In den letzten Tagen seiner Amtszeit beendete Andreas Voßkuhle den ebenbürtigen Dialog auf Augenhöhe, den er mit dem Europäischen Gerichtshof gesucht hatte. In barschem Ton aus Voßkuhles Mund kanzelte das Bundesverfassungsgericht die Vorgaben des Europäischen Gerichtshof als willkürlich und nicht nachvollziehbar ab.
Sein Nachfolger muss es richten
Nach Voßkuhles Überzeugung, die er in Vorträgen, Interviews und Gesprächen ausdrückt, wirkt das Bundesverfassungsgericht auch im Verhältnis zum Europäischen Gerichtshof als Gericht der Bürger, des Volkes, in dessen Namen es spricht und dessen Anliegen als Rentner, Sparer und Mieter es auch in seinem EZB-Urteil besonders in den Blick nimmt. Der europäische Gerichtshof erscheint dagegen als unnahbare Verkörperung einer abstrakten Rechtsidee. In einem gestern veröffentlichten Interview mit der "Zeit" macht er die "liberale Elite" mitverantwortlich für den Aufstieg von Populisten und Skepsis gegenüber der Demokratie.

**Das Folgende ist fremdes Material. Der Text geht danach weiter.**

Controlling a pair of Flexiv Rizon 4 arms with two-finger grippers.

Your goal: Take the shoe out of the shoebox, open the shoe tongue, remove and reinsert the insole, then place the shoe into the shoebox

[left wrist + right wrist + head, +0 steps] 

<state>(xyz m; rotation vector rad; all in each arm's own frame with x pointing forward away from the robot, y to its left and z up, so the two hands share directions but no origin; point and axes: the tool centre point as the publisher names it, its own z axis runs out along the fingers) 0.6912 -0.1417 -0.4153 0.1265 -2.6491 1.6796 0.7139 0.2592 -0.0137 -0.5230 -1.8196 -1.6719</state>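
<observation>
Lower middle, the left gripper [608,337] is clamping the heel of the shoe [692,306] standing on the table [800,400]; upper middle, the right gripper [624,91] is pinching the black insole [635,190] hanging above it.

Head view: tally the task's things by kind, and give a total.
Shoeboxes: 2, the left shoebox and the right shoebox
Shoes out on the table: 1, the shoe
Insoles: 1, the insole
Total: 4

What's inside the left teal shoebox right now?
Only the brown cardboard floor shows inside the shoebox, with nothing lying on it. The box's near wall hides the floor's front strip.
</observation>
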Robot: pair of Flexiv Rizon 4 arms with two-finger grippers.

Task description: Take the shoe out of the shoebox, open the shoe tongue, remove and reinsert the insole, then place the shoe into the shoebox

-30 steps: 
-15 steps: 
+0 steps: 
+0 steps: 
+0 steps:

In dem jetzt eskalierten Machtkampf geht es nicht nur um europarechtliche Verfassungsideen und richterliche Vormacht, sondern auch um Bürgernähe, Vertrauen und öffentliche Wirkung.

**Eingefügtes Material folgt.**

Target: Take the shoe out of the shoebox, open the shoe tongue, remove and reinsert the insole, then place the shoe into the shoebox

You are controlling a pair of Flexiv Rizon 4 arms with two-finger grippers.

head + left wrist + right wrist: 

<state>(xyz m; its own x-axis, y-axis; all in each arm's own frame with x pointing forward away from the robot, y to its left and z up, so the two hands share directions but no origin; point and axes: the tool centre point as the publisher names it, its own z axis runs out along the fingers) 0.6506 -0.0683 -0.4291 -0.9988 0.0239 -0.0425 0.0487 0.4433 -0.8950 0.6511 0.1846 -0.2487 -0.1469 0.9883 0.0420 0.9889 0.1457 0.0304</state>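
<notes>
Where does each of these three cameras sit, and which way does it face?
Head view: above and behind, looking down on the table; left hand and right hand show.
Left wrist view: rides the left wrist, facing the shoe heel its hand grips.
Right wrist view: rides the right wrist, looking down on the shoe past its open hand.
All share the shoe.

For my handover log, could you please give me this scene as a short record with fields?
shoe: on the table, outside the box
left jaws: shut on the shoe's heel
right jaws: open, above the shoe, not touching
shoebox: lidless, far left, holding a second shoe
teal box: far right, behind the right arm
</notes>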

"Ob es klug ist, dass dann am Ende der EuGH darüber entscheidet, ob er alles richtig gemacht hat und ob dass das Vertrauen in die Europäischen Institutionen stärkt – da wäre ich eher etwas skeptisch", warnt Voßkuhle im Südwestrundfunk gestern mit Blick auf die EU Kommission vor einem Vertragsverletzungsverfahren gegen Deutschland wegen seines letzten Urteils im obersten Richteramt.
Mit Voßkuhles Ausscheiden wechselt das Präsidentenamt zum Vorsitzenden des Ersten Senats, Stephan Harbarth. Der erste Senat hatte in seinen Entscheidungen zuletzt eine europarechtsfreundlichere Haltung eingenommen. Harbarth wird deshalb auch vor der Aufgabe stehen, die Verwerfungen innerhalb des Bundesverfassungsgerichts aufzulösen, die Voßkuhle am Ende seiner Amtszeit hinterlässt.